We start, as we do with the Listening, with the non-verbal aspects of the text. In fact, before they ever get to see the text, students are presented with the pictures that accompany it. As each picture is revealed, they are asked to speculate on the topic and message of the text.
A further slide shows the general layout of the piece, and it is clear from this that it is a newspaper article. This gives an “in” to a short explanation of the discourse of a simple news article (“pyramid” style, with the story told several times each time in more detail) and some of the associated lexis (headline, byline, lead, etc.).
By now, primed with ideas about the topic and an understanding that they will be searching for the answers to 5W and 1H questions (Who? Did what? When? Where? Why? and How?), students now receive the text and, in pairs, work to answer the W and H questions. When they compare answers, they find that they have not all answered in the same way (some focus on the change made by the school, others on the announcement of the change), but by pooling their answers they have a clear understanding of what the story is. If they need a further prompt to understand why “fail” has been replaced by “not yet,” the mention of Carol Dweck in the Reading text provides a neat connection to the explanation of her work we have been hearing in the Listening lesson.
In each of the units of the course, I find the hardest thing to do is to find a way to help students to see that what they have just studied in class has direct consequences for the way they study and live their lives. After the unit on sleep, for example, I am pretty sure they understand that the amount of sleep they get has a significant effect on their learning (and why), but do they change their sleeping habits as a result? Not at all.
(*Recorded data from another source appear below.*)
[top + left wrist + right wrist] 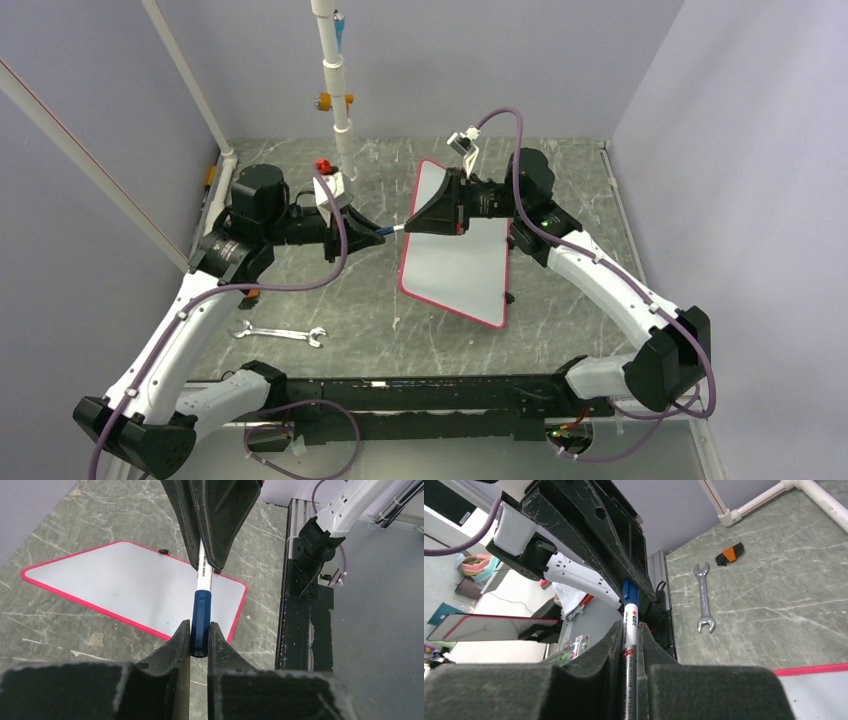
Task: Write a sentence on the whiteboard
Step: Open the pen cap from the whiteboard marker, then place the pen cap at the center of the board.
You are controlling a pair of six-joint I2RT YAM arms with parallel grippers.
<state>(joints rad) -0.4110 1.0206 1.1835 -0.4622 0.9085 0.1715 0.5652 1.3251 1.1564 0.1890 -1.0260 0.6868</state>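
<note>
1. Walls (500, 60): I see three, plain pale lavender-grey, evenly lit.
2. Tabletop (400, 330): grey-green stone pattern with white streaks, scuffed.
3. White pipe post (340, 110): upright at the back, orange fitting (322, 100).
4. Second white pipe (185, 75): slants along my left wall.

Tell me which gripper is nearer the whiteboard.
Right. The right gripper is above the whiteboard's left edge; the left gripper is beyond that edge, over the table.

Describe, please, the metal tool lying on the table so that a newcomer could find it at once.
Start at the large white rectangular whiteboard with the red rim, lying on the grey marbled table. Left of it, nearer the arm bases, lies a slim silver double-ended open wrench. Unlike the stubby black-and-orange hex key set nearby, it is long, flat bare metal.
</note>
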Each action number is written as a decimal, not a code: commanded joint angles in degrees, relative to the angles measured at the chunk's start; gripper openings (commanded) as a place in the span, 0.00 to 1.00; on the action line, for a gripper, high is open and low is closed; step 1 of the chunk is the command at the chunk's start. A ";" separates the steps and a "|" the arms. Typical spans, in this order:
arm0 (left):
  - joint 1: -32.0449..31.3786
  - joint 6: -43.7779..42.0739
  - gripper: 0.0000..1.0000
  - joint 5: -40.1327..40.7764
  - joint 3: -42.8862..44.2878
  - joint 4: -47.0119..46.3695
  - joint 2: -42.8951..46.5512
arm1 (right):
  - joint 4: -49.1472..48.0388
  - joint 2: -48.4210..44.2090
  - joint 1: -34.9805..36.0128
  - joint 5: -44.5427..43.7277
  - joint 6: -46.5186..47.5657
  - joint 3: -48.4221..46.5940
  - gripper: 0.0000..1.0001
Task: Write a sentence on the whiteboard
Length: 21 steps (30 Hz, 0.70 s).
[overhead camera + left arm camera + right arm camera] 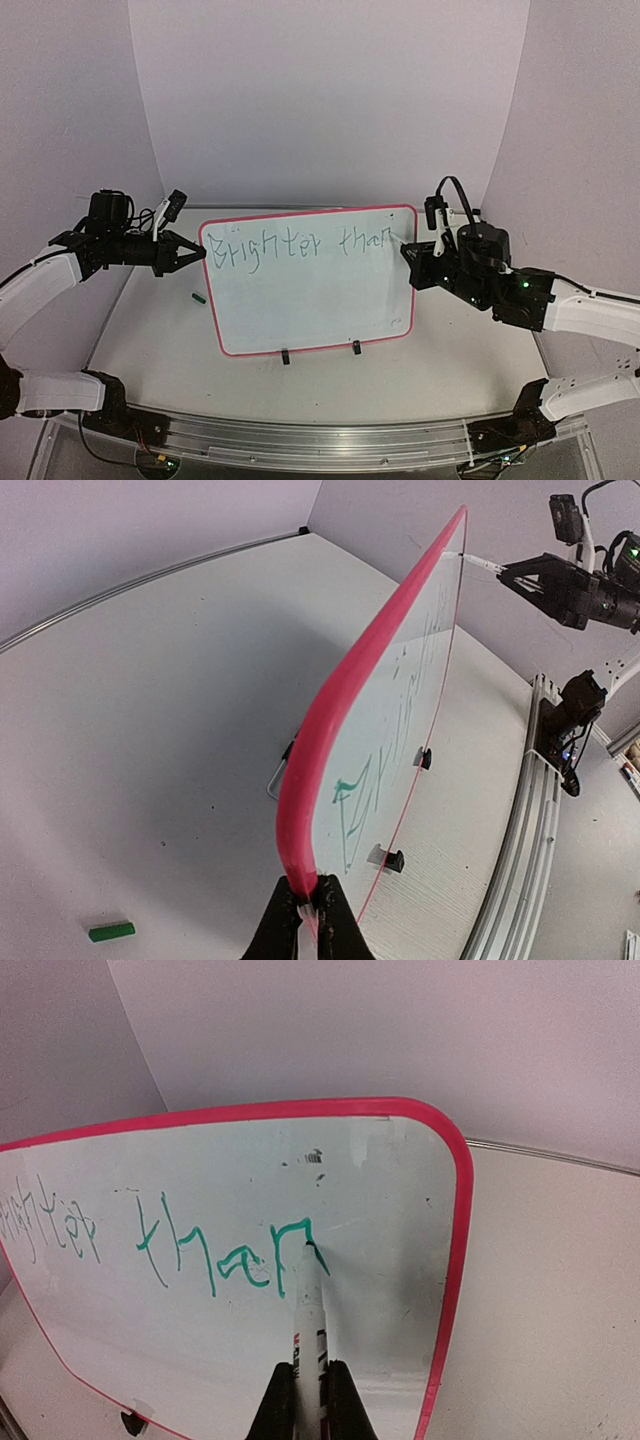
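Note:
The whiteboard (310,300) stands tilted on the table, red-pink frame, two black clips on its lower edge. Green letters (300,245) read "Brighter than" along its top; the sentence's second line does not show. My left gripper (190,252) is shut on the board's upper left corner; in the left wrist view its jaws pinch the red frame (305,820). My right gripper (408,256) is shut on a white marker (309,1320). The marker's tip touches the board at the last stroke of the "n" in "than" (235,1255).
A small green marker cap (199,296) lies on the table left of the board, also in the left wrist view (110,931). A metal rail (320,435) runs along the near table edge. White backdrop walls enclose the back and sides.

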<state>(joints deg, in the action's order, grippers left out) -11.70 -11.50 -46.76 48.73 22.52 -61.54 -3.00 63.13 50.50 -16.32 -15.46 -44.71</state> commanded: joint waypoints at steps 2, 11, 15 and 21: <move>-1.83 -1.98 0.00 1.53 -0.13 4.46 -1.35 | -1.49 0.86 -0.13 -2.05 0.78 -2.28 0.00; -1.79 -2.00 0.00 1.57 -0.21 4.46 -1.37 | -1.15 -0.57 -0.09 -1.64 -1.74 0.24 0.00; -1.81 -2.00 0.00 1.57 -0.16 4.46 -1.48 | -0.69 -1.41 -0.09 -1.03 -3.33 1.73 0.00; -1.81 -1.96 0.00 1.48 -0.16 4.49 -1.43 | -0.14 -2.10 -0.13 -0.40 -5.06 3.35 0.00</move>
<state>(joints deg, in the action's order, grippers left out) -11.73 -11.48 -46.76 48.73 22.50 -61.54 -3.09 62.08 50.50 -16.74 -18.42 -42.26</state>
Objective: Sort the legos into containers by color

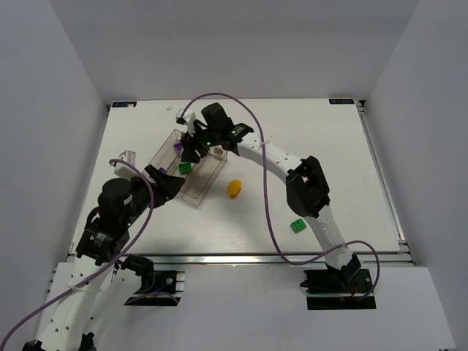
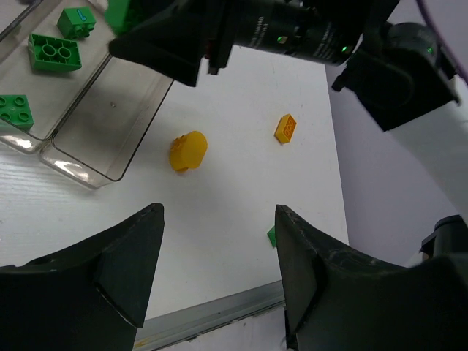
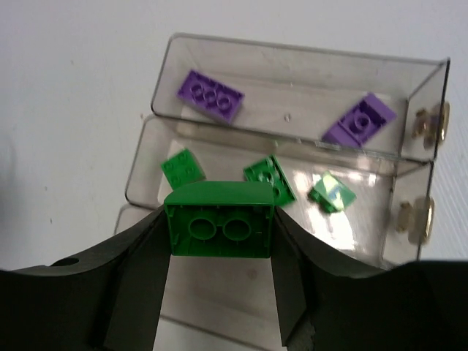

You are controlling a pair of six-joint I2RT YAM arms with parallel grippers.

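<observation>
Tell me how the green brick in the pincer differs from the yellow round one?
The green rectangular plastic brick is boxy; the yellow-orange rounded plastic brick is oval. The green brick is gripped in the right pincer; the yellow one lies loose on the white table. Both are plastic toy bricks.

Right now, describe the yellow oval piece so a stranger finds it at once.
On the white table, find the clear three-compartment tray left of centre. Beside its near end, outside it, lies the yellow oval piece. It alone is rounded; the loose orange brick and green brick are boxy.
</observation>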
As a wrap up for the Mindsets unit, I try to formulate questions that will not only clarify if they have understood the different consequences of Dweck’s two mindsets, but also prompt them to consider applying this understanding to their own mindset. I ask “What is a Fixed Mindset? And what do people with this Mindset do?” I ask the same about a Growth Mindset. I ask which has better consequences to learning. I ask which Mindset it would be most useful to have as a student. I ask “Do you think you have a Growth Mindset?” and “If not, what could you do to acquire one?” (These are questions from an end-of-unit, let’s-pull-it-all-together worksheet.) Their answers are usually just what Carol Dweck would suggest they should be for optimal learning, but do they all become optimal learners? Well, not yet.
Stephen M. Ryan teaches English at Sanyo Gakuen University in Okayama, Japan. He knows he can be a better English teacher for his students next year.